Петро вихрем выскочил во двор. Не оглянувшись, зашагал по улице. «Врагом считаете. Ну что ж, посмотрим!»

И представилась ему такая картина.

Анюту ведут фашисты. Она совсем раздета, а мороз во дворе — камни трещат. Руки у нее связаны проволокой, тело в синяках. Идет Анька, а глаза у нее еле-еле открываются. И вот появляется он, Петро. Хватает за горло одного фашиста, другого, и они будто сквозь землю проваливаются. И на дворе вдруг весна расцвела, придорожные ромашки улыбаются. Дивчина хочет броситься ему на грудь, а он отворачивается и идет прочь. Анюта садится в высокую траву, умоляюще смотрит ему вслед и... плачет. О, как она кается, что оскорбила его! Нет, лучше пусть она не плачет, пусть только сидит и смотрит ему вслед...

Петру кажется, что кто-то действительно сверлит его пристальным взглядом. Оглянулся — вокруг ни души. Позади — город, впереди — поле. По обе стороны дороги буреют некошеные хлеба. Обильные дожди давно уже прибили к земле дородные колосья, зерно высыпалось, проросло, солома потемнела. Никто и не думал собирать урожай, хотя стояла уже поздняя осень.

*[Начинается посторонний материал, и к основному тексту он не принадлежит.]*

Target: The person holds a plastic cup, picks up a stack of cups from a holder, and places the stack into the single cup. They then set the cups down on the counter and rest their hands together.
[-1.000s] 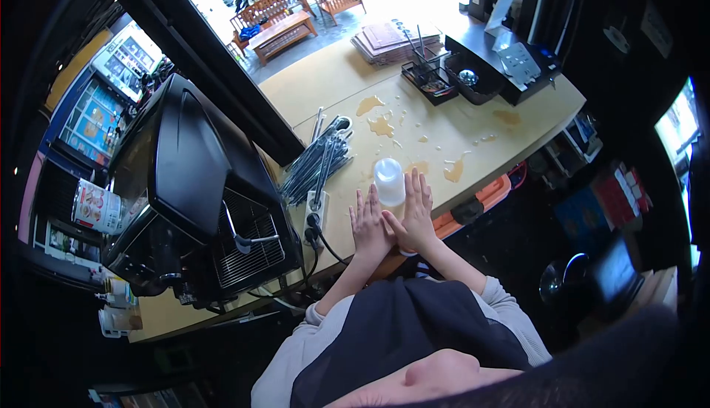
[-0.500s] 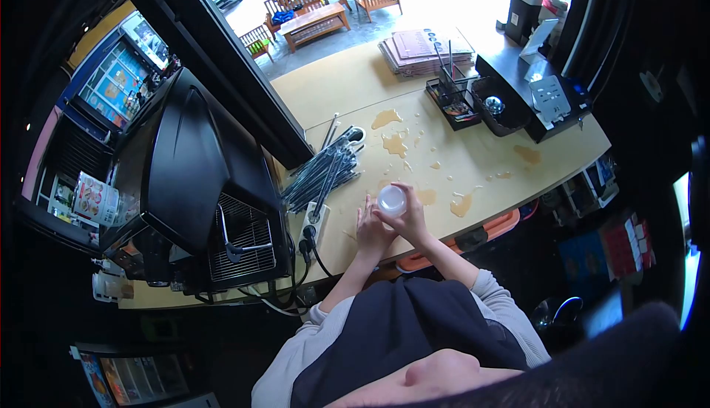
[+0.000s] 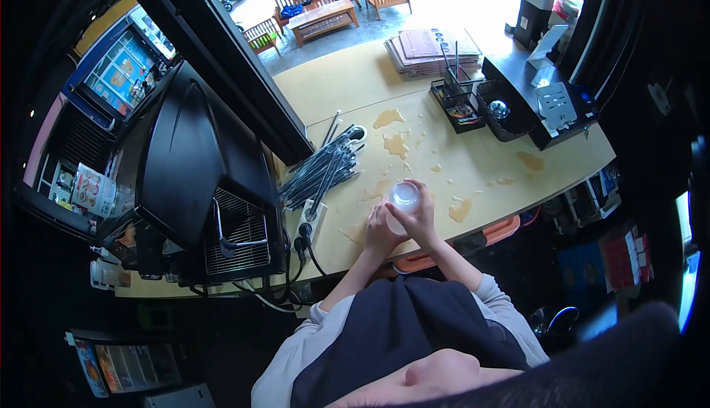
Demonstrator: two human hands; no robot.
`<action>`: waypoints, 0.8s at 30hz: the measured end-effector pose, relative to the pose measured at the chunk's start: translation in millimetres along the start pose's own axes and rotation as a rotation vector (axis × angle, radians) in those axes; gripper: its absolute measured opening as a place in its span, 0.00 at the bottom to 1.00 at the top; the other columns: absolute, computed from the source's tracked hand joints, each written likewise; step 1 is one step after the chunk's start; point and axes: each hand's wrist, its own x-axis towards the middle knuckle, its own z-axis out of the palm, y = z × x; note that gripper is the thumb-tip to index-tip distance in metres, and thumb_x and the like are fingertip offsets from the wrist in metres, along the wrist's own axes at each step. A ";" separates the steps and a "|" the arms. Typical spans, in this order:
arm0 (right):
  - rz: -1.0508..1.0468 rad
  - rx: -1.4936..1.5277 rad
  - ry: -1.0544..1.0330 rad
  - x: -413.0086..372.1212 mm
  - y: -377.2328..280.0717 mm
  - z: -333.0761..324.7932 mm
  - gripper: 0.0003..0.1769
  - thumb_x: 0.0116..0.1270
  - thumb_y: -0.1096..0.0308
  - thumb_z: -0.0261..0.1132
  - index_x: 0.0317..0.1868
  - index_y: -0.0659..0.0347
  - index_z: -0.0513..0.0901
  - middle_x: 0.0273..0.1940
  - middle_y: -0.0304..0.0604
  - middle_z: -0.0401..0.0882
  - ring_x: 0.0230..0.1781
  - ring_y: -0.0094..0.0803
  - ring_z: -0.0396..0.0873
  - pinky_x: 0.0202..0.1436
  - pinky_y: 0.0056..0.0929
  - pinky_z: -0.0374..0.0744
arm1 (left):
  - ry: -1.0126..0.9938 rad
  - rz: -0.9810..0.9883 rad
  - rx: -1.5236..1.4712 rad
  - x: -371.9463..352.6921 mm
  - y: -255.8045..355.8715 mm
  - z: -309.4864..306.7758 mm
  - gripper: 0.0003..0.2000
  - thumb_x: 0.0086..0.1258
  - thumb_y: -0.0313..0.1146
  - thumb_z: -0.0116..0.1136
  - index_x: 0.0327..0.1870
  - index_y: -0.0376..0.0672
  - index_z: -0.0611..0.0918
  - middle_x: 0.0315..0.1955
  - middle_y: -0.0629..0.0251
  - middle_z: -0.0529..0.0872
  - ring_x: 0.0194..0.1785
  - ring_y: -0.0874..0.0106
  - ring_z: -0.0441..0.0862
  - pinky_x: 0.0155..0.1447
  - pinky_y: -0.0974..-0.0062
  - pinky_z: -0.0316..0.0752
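A clear plastic cup [image 3: 404,195] is held above the front of the wooden counter, its round end facing up toward me. My right hand [image 3: 419,219] wraps round its right side, thumb and fingers closed on it. Against the lower left side of the cup, my left hand [image 3: 381,232] has its fingers curled; part of its grip is hidden. Puddles of light brown liquid [image 3: 396,145] lie on the counter beyond the hands, with another puddle [image 3: 460,210] to the right.
Wrapped straws [image 3: 319,175] and a power strip [image 3: 313,219] lie left of my hands, beside a black machine [image 3: 185,164]. A black organizer [image 3: 457,105], a dark basket [image 3: 503,123] and a cash drawer [image 3: 551,105] stand at the right. Stacked menus [image 3: 425,53] lie behind.
Both hands and the cup have shifted slightly right. The cup has tilted, showing more of its clear side, and my left fingers, straighter before, have curled in against it.
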 end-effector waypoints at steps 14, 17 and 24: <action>-0.089 -0.094 -0.099 -25.0 15.9 10.0 0.48 0.51 0.55 0.81 0.68 0.62 0.65 0.57 0.53 0.77 0.55 0.48 0.80 0.59 0.42 0.77 | 0.037 -0.087 0.117 -6.9 -14.5 5.7 0.58 0.46 0.60 0.74 0.75 0.36 0.57 0.66 0.48 0.73 0.66 0.53 0.74 0.71 0.46 0.63; -0.079 -0.196 -0.096 -27.7 23.3 8.1 0.47 0.52 0.53 0.80 0.67 0.62 0.67 0.58 0.52 0.76 0.55 0.50 0.79 0.61 0.44 0.74 | 0.035 -0.082 0.086 -8.4 -13.7 6.1 0.58 0.48 0.61 0.73 0.76 0.36 0.55 0.67 0.48 0.71 0.67 0.54 0.74 0.72 0.45 0.61; -0.062 -0.093 -0.135 -13.4 4.4 4.6 0.43 0.53 0.55 0.80 0.65 0.60 0.70 0.55 0.50 0.80 0.57 0.47 0.78 0.62 0.44 0.72 | 0.042 -0.042 0.047 -4.6 -6.5 -0.5 0.64 0.47 0.59 0.75 0.78 0.36 0.44 0.69 0.46 0.69 0.70 0.53 0.71 0.73 0.44 0.58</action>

Еще год назад в такую пору под октябрьским солнцем здесь кустилась густая озимь, и среди зеленого моря, словно молчаливые сторожа, маячили одинокие скирды. Теперь от полей несло запустением и скорбью.

Дошел хлопец до развилки дорог. Куда же дальше? Раздавленные гусеницами заболоченные грейдеры тянулись вдаль, и не видно им ни конца ни края. «Да, дороги сейчас тяжелые. Для таких дорог и в самом деле нужны хорошие сапоги».

Петро взглянул на свои старенькие башмаки: носки задрались, передки потрескались, а подошвы отскочили. «Правду сказал дядько Герасим: в такой обуви далеко не уйдешь».

Он постоял на раздорожье и потом решительно повернул назад, к городу.

V

Уже совсем стемнело, когда капитан. Гриценко с группой работников государственной безопасности вышел за город. Остановились на пригорке, в последний раз посмотрели на освещенный заревом пожарищ Черногорск и, опустив головы, молча двинулись дальше.

Дорога за Заполочами была вся запружена народом. Сотни автомашин и подвод медленно продвигались по разбитому шляху. Нудное завывание сирен и разрывы бомб, надрывный гул моторов и скрип телег, ржание лошадей и пронзительный плач детворы — все сливалось в какой-то страшный грохот, в мучительный стон. Этот стон ни на минуту не утихал над дорогой.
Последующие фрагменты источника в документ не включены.